*** Dataset content ***

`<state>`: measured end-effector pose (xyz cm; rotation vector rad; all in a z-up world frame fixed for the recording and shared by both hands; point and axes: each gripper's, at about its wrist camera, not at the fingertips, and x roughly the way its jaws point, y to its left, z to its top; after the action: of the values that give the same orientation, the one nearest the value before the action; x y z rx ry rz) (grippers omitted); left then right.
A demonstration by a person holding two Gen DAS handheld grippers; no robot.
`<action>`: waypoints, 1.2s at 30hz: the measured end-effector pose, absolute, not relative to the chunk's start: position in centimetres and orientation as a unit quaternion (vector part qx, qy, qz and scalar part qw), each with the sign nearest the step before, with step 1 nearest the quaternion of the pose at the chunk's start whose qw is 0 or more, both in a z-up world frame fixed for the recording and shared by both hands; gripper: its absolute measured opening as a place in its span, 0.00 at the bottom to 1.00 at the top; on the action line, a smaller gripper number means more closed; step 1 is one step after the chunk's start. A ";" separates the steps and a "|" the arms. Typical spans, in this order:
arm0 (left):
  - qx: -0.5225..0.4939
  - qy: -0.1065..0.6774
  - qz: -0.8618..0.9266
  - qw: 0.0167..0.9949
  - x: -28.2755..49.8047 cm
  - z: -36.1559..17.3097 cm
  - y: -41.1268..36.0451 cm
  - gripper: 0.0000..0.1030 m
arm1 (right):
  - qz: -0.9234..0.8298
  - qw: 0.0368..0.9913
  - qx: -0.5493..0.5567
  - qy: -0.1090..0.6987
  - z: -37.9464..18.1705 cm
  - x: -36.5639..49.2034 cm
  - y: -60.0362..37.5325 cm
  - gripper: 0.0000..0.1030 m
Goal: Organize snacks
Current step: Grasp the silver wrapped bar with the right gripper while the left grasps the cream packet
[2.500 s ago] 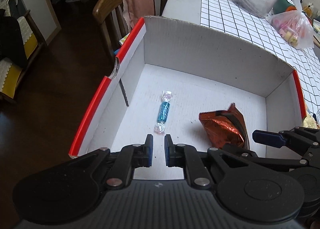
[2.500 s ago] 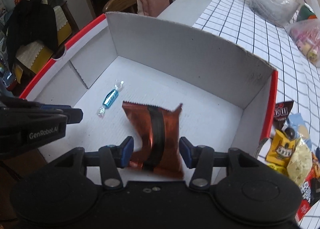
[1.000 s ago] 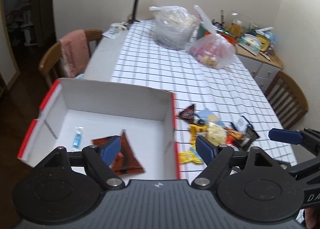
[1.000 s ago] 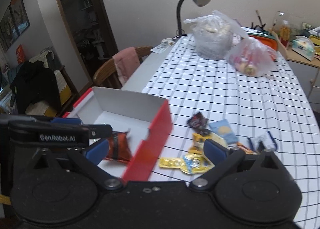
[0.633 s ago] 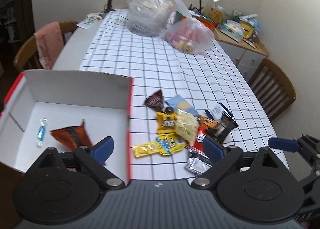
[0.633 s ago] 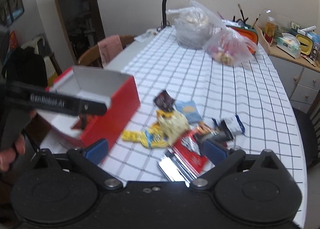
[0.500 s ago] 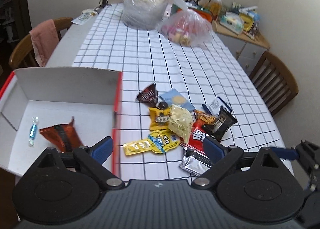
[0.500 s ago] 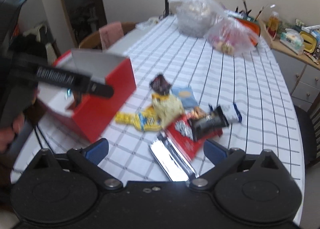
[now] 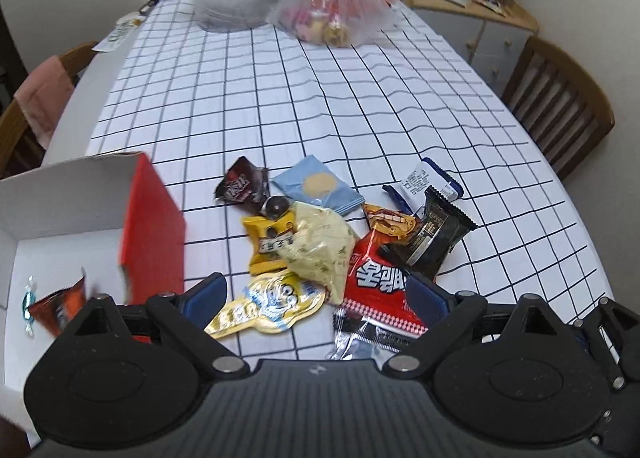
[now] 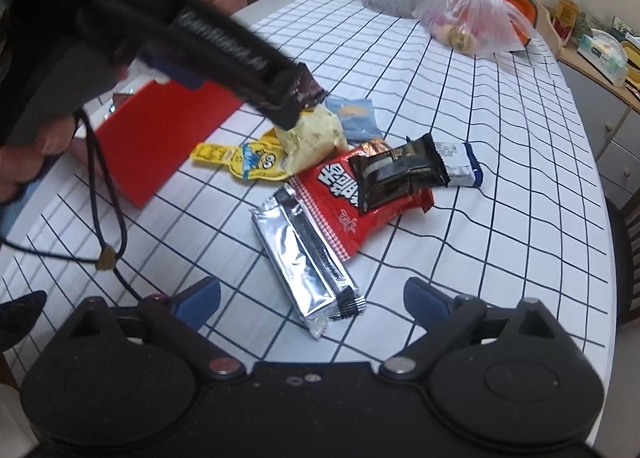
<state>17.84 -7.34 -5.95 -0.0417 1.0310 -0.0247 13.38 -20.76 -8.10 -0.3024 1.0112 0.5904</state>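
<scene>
Left wrist view: left tongs (image 9: 316,294) stand wide, nothing between them, above the snack pile (image 9: 340,242) at frame centre, right of the red box (image 9: 148,226). Right wrist view: right tongs (image 10: 312,298) likewise spread and empty, with the silver packet (image 10: 304,254) just ahead. Light, crinkly, slippery foil, likely; pinch a flat sealed edge.

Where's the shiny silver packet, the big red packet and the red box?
silver packet (image 10: 306,254), right wrist view, middle seam.
red packet (image 10: 348,194), right wrist view, printed front.
red box (image 9: 154,226), left wrist view, outer red wall.
</scene>
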 end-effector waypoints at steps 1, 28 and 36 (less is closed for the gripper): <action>-0.018 0.497 -0.010 0.868 18.3 -6.2 -7.5 0.94 | 0.278 0.820 -0.145 0.478 -8.5 13.6 -20.6 0.95; 0.064 0.562 0.005 0.824 25.1 -12.6 -8.7 0.71 | 0.307 0.784 -0.166 0.513 -11.9 17.6 -17.5 0.65; 0.062 0.563 -0.008 0.824 25.0 -12.5 -8.8 0.56 | 0.312 0.778 -0.175 0.517 -12.1 17.7 -17.0 0.48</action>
<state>25.04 -8.83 -12.49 0.1326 1.1959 -0.0161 17.67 -17.04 -12.06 -0.3786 1.1183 0.6739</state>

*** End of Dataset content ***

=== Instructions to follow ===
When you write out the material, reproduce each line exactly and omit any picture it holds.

=== Response ===
`<state>`: measured end-effector pose (xyz cm; rotation vector rad; all in a z-up world frame fixed for the recording and shared by both hands; point and axes: each gripper's, at about its wrist camera, not at the fingertips, and x roughly the way its jaws point, y to its left, z to its top; after the action: of the values that give the same orientation, the one nearest the value before the action; x y z rx ry rz) (grippers omitted); left then right.
A demonstration by a person holding two Gen DAS handheld grippers; no robot.
`<action>`: waypoints, 1.2s at 30hz: the measured end-effector pose, absolute, not relative to the chunk's start: position in centimetres and orientation as a unit quaternion (vector part qx, qy, qz and scalar part qw), each with the sign nearest the step before, with step 1 nearest the quaternion of the pose at the chunk's start whose qw is 0 or more, both in a z-up world frame fixed for the recording and shared by both hands; gripper: its absolute measured opening as a place in its span, 0.00 at the bottom to 1.00 at the top; on the action line, a smaller gripper number means more closed; step 1 is one step after the chunk's start. A ";" separates the steps and a "|" the arms. Typical spans, in this order:
arm0 (left):
  - qx: -0.5225..0.4939
  - qy: -0.1065..0.6774
  - qz: -0.8618..0.9266
  - qw: 0.0167..0.9949
  - x: -28.2755..49.8047 cm
  - z: -36.1559..17.3097 cm
  - y: -41.1268..36.0451 cm
  - gripper: 0.0000..0.1030 m
arm1 (right):
  - qz: -0.9234..0.8298
  - qw: 0.0368..0.9913
  - qx: -0.5493..0.5567
  - qy: -0.1090..0.6987
  - z: -37.9464..18.1705 cm
  - x: -36.5639..49.2034 cm
  - y: -60.0362..37.5325 cm
  - gripper: 0.0000..0.1030 m
Goal: Organize snacks
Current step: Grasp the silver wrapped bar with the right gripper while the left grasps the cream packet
[2.500 s ago] 
[2.500 s ago] 
[1.000 s ago] 
[1.000 s ago] 
[0.633 s ago] 
[0.633 s ago] 
[0.500 s ago] 
[0.500 s ago] 
[now] 
[now] 
<state>17.84 -7.34 -5.95 -0.0417 1.0310 -0.0247 13.38 -20.76 -8.10 -0.3024 1.0112 0.5904</state>
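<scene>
Left wrist view: left tongs (image 9: 316,294) stand wide, nothing between them, above the snack pile (image 9: 340,242) at frame centre, right of the red box (image 9: 148,226). Right wrist view: right tongs (image 10: 312,298) likewise spread and empty, with the silver packet (image 10: 304,254) just ahead. Light, crinkly, slippery foil, likely; pinch a flat sealed edge.

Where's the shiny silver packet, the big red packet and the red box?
silver packet (image 10: 306,254), right wrist view, middle seam.
red packet (image 10: 348,194), right wrist view, printed front.
red box (image 9: 154,226), left wrist view, outer red wall.
</scene>
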 end-effector waypoints at steps 1, 28 and 36 (less is closed for the gripper): <action>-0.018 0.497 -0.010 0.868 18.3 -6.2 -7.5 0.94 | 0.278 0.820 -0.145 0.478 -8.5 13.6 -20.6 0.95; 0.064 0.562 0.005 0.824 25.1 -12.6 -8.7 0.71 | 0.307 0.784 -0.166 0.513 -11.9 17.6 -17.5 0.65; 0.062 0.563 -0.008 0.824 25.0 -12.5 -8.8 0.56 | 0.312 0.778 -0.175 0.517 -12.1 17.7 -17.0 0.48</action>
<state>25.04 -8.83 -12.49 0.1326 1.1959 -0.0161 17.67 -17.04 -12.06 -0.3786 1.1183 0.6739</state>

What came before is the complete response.